When once the war was ended by the complete and final overthrow of the French power, and the definite establishment of English supremacy along the whole Atlantic seaboard, the bickering which was always going on between Great Britain and her American subjects, and which was but partially suppressed even when they were forced to join in common efforts to destroy a common foe, broke out far more fiercely than ever. While the colonists were still reaping the aftermath of the contest in the shape of desolating border warfare against those Indian tribes who had joined in the famous conspiracy of Pontiac, the Royal Parliament passed the Stamp Act, and thereby began the struggle that ended in the Revolution.

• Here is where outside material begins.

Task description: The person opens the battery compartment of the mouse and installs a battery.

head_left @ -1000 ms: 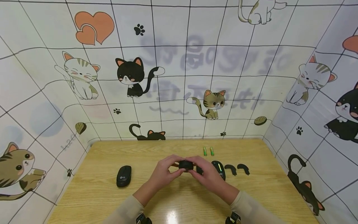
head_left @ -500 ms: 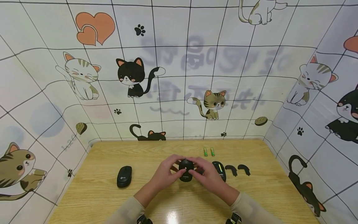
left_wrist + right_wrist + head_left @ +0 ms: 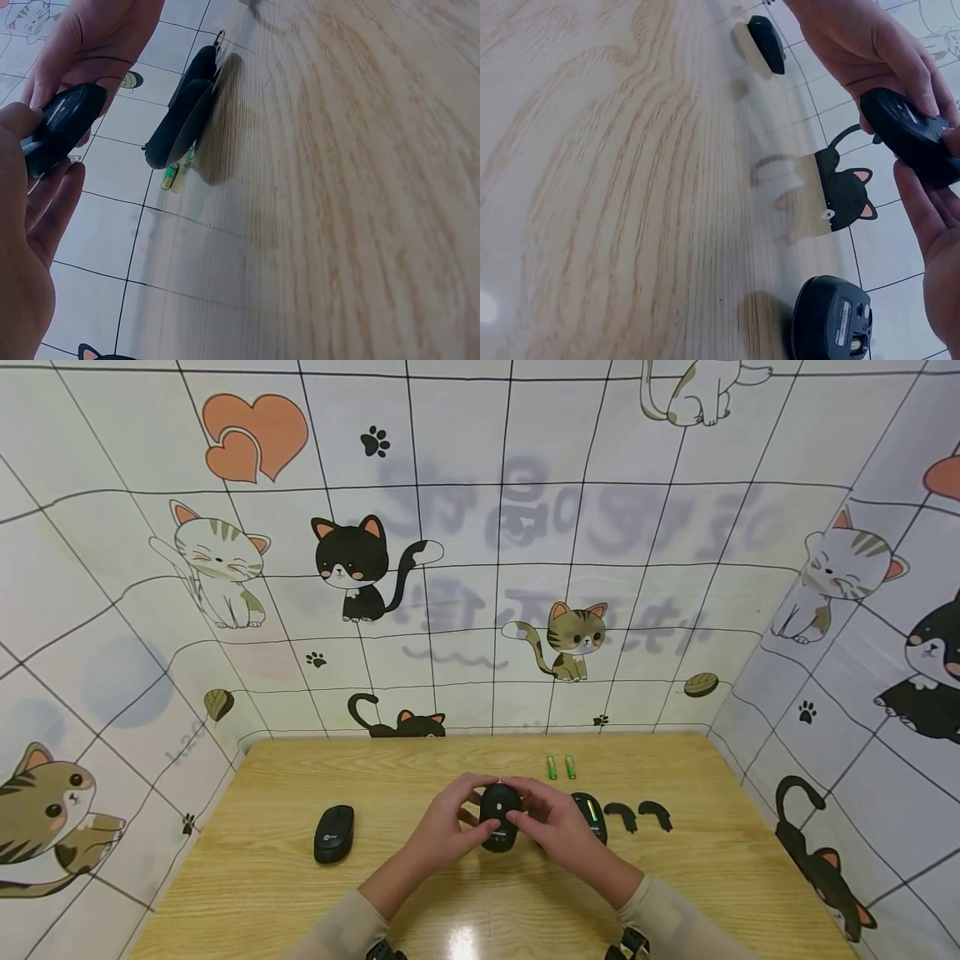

England's treatment of her American subjects was thoroughly selfish; but that her conduct towards them was a wonder of tyranny, will not now be seriously asserted; on the contrary, she stood decidedly above the general European standard in such matters, and certainly treated her colonies far better than France and Spain did theirs; and she herself had undoubted grounds for complaint in, for example, the readiness of the Americans to claim military help in time of danger, together with their frank reluctance to pay for it. It was impossible that she should be so far in advance of the age as to treat her colonists as equals; they themselves were sometimes quite as intolerant in their behavior towards men of a different race, creed, or color. The New England Puritans lacked only the power, but not the will, to behave almost as badly towards the Pennsylvania Quakers as did the Episcopalian English towards themselves. Yet granting all this, the fact remains, that in the Revolutionary War the Americans stood towards the British as the Protestant peoples stood towards the Catholic powers in the sixteenth century, as the Parliamentarians stood towards the Stewarts in the seventeenth, or as the upholders of the American Union stood towards the confederate slave-holders in the nineteenth; that is, they warred victoriously for the right in a struggle whose outcome vitally affected the welfare of the whole human race. They settled, once for all, that thereafter the people of English stock should spread at will over the world's waste spaces, keeping all their old liberties and winning new ones; and they took the first and longest step in establishing the great principle that thenceforth those Europeans, who by their strength and daring founded new states abroad, should be deemed to have done so for their own profit as freemen, and not for the benefit of their more timid, lazy, or contented brethren who stayed behind.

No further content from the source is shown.